Commitment is about doing whatever it takes.—Anonymous

Tidak Kalian Baca Rupanya?

Thursday, June 21, 2007

Saya tidak terlalu mengerti mengapa Kompas (21/6) hari ini mengatakan puisi di bawah ini sebagai isyarat kerinduan SBY akan harmoni. Puisi ini dibuat dan dibacakannya secara spontan dalam sebuah acara pada tanggal 14 yang lalu.

Terbanglah wahai kebebasan
bersama angin dan burung-burung camar di langit biru
yang melambai dan terus mengepak
melantunkan dendang dan salam rindu


Pertamanya memang terkesan indah dan mendayu-dayu sih. Ada angin, burung camar, melambai, mengepak... Ada pula dendang dan salam rindu. Amboi... Siapapun yang mendengar pasti terbuai.
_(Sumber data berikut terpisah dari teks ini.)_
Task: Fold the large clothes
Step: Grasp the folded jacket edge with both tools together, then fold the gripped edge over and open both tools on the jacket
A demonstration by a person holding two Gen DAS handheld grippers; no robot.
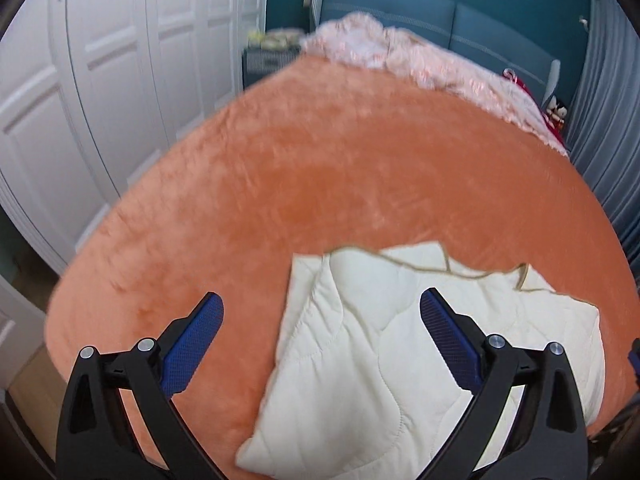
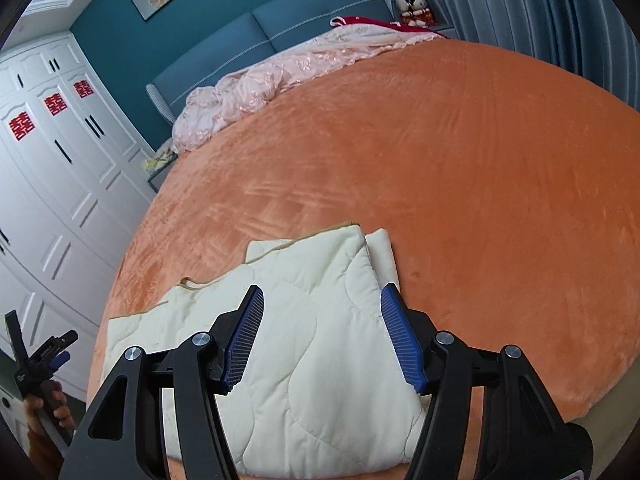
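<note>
A cream quilted garment (image 1: 384, 364) lies folded into a rough rectangle on the orange bedspread (image 1: 320, 168), near the bed's front edge. It also shows in the right wrist view (image 2: 320, 352). My left gripper (image 1: 322, 312) is open and empty, held above the garment's left edge. My right gripper (image 2: 322, 300) is open and empty, held above the garment's right half. The left gripper (image 2: 48, 354) also shows at the far left of the right wrist view, off the bed, in a hand.
A crumpled pink blanket (image 2: 272, 80) lies along the blue headboard (image 2: 280, 36). White wardrobe doors (image 1: 100, 80) stand left of the bed. Grey curtains (image 2: 540, 12) hang on the right. Plush toys (image 2: 414, 10) sit by the headboard.
</note>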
Tapi tidak kalian baca rupanya baris pertama puisi itu? Dia jelas-jelas ingin kebebasan di negeri ini terbang jauh bersama angin dan burung-burung camar segala macam, yang melambai mengepak berdendang... di langit yang biru hantu blau!

17 Komentar:

Blogger trian h.a »
21 June, 2007 08:48  

melambai, melantunkan dendang menjadi semacam simbol ketenangan, damai, selaras. jadi wajar jika Kompas menafsirkannya harmoni.

sedang kebebasan diawal, gimana kalau it diartikan untuk menerbangkan tinggi kebebasan, sehingga kebebasan tak ada di 'darat' lagi? mirip frase bebas banjir yg 'diartikan', banjir bebas masuk. atau jam anti air --> air tak boleh kena jam.

*just enjoy it :)

Blogger ikram »
21 June, 2007 14:38  

Sehingga kebebasan tak ada di 'darat' tempat kita tinggal?
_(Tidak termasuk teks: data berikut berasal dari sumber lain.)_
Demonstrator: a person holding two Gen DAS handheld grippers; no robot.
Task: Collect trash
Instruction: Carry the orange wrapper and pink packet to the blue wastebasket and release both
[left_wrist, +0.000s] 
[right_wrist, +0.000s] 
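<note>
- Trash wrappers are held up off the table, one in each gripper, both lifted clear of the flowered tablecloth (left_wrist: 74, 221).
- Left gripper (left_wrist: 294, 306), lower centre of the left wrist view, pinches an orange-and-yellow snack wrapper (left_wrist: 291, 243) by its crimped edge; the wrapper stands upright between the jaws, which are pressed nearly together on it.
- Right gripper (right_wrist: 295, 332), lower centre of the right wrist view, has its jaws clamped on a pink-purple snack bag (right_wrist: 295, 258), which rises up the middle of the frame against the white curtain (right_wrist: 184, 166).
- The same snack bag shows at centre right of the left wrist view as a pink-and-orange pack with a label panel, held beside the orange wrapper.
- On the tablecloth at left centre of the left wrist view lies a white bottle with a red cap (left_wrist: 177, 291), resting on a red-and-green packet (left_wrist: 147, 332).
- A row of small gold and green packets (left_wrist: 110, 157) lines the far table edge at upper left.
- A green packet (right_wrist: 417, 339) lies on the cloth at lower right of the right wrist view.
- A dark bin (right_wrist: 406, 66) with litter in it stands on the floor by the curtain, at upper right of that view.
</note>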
Ya itu kan berarti nggak ada kebebasan?

Eh setelah saya pikir-pikir, Kompas mungkin benar. Dengan tidak adanya kebebasan, mungkin harmoni bisa tercipta :)
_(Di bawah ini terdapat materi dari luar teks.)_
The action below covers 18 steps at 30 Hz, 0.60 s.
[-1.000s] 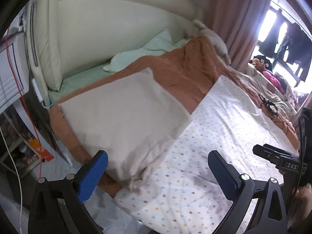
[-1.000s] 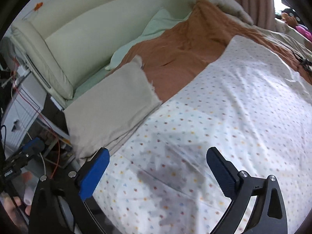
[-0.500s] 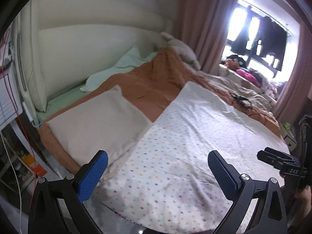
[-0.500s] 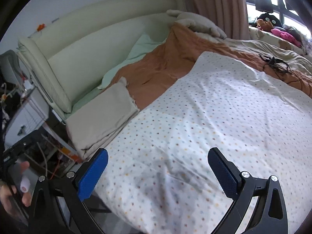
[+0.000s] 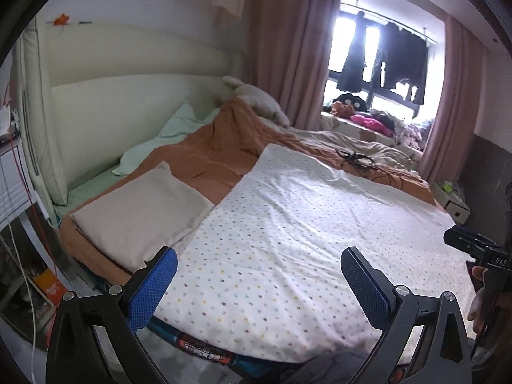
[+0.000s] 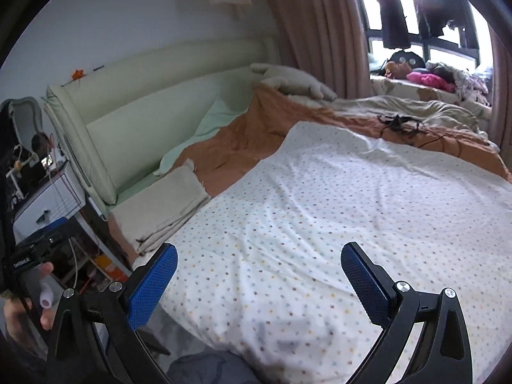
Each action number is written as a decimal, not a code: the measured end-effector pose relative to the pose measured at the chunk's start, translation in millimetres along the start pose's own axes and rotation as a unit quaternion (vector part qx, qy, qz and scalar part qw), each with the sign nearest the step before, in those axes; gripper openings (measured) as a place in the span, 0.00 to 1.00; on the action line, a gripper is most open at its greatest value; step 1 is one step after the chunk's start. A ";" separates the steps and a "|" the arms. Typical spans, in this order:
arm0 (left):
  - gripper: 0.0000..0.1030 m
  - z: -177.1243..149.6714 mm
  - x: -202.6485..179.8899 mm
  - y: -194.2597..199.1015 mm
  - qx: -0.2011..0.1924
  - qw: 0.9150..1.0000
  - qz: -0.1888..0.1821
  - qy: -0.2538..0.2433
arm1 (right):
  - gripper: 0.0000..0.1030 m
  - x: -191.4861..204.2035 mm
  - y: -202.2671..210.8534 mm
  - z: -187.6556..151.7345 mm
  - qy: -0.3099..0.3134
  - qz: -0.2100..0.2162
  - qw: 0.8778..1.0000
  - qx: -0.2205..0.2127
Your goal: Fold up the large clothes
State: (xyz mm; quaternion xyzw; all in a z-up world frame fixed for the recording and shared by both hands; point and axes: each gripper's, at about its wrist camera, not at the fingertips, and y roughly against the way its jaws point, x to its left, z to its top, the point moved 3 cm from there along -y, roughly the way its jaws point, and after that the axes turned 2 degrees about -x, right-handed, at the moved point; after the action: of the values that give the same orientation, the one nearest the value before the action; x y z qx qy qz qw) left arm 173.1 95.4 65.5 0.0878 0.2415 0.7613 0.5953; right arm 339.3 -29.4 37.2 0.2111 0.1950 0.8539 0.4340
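I can read the white letters "DAS" on the black right gripper (image 5: 492, 257) at the edge of my left camera. The left gripper (image 6: 24, 257) has small white letters too, but they are too blurry to read.

I saw a white sheet (image 5: 313, 224) sprinkled with small multicoloured dots, lying over an orange-brown blanket (image 5: 220, 156). Beside it lay a plain beige folded cloth (image 5: 140, 211). The pillow (image 5: 166, 140) was mint green, the headboard (image 5: 121, 108) cream, the curtains (image 5: 288, 48) dusty pink. My gripper pads (image 5: 153, 291) were blue on black frames.
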 end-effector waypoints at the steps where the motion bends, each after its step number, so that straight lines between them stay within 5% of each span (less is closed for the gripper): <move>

*ini sedang berusaha menikmati puisi

Blogger tukrabul-aqdam »
21 June, 2007 16:23  

KRAM, nasionalis dikit napa? kalo si Andy Mallarangeng di sini, dia pasti bilang, "right or wrong, he is your president!"

huehehehe.. ya nggak, Pak Andi?? *kabarnya SBY pantau blog-blog kitorang lho.. :D

Anonymous wiku »
22 June, 2007 00:18  

Hmm.. entah deh. kurang ngerti masalah puisi :D Cuma kalo memang artinya banyak. Ambil yang artinya positif aja ah :)

Blogger ikram »
22 June, 2007 10:22  

Loh Rif, hubungannya dengan nasionalisme apa? Ini kan apresiasi puisi biasa :)

Menurut aku sih baris pertama puisi itu memang benar-benar menginginkan kebebasan terbang.

Terbanglah wahai kebebasan

Sangat jelas, bukan?

Wiku, kok masih santai-santai sih. Sebentar lagi kita mungkin nggak bisa memblog lagi loh! Hahahhaa.

*menakut-nakuti

Blogger Sandy Eggi »
22 June, 2007 16:50  

mungkin saja artinya dia ingin bebas yang hakiki .. bebas yang tidak terikat .. jadi bebas bisa terbang ...dan pergi kemana-mana ..

malah bingung ngga sih ..

Blogger tukrabul-aqdam »
22 June, 2007 19:34  

Ikram, gw dah two steps ahead: (1) apresiasi puisi, dan (2) resepsi pembaca. :D

(1) gw setuju! logika SBY kacau! dan wartawan Kompas nyang muji-muji puisinya lebih bego lagi.

dan (2) kalo ada si Andi di sini, mungkin dia bilang, "Ikra, mbok ya jangan jelek-jelekin presiden sendiri, gak nasionalis loe."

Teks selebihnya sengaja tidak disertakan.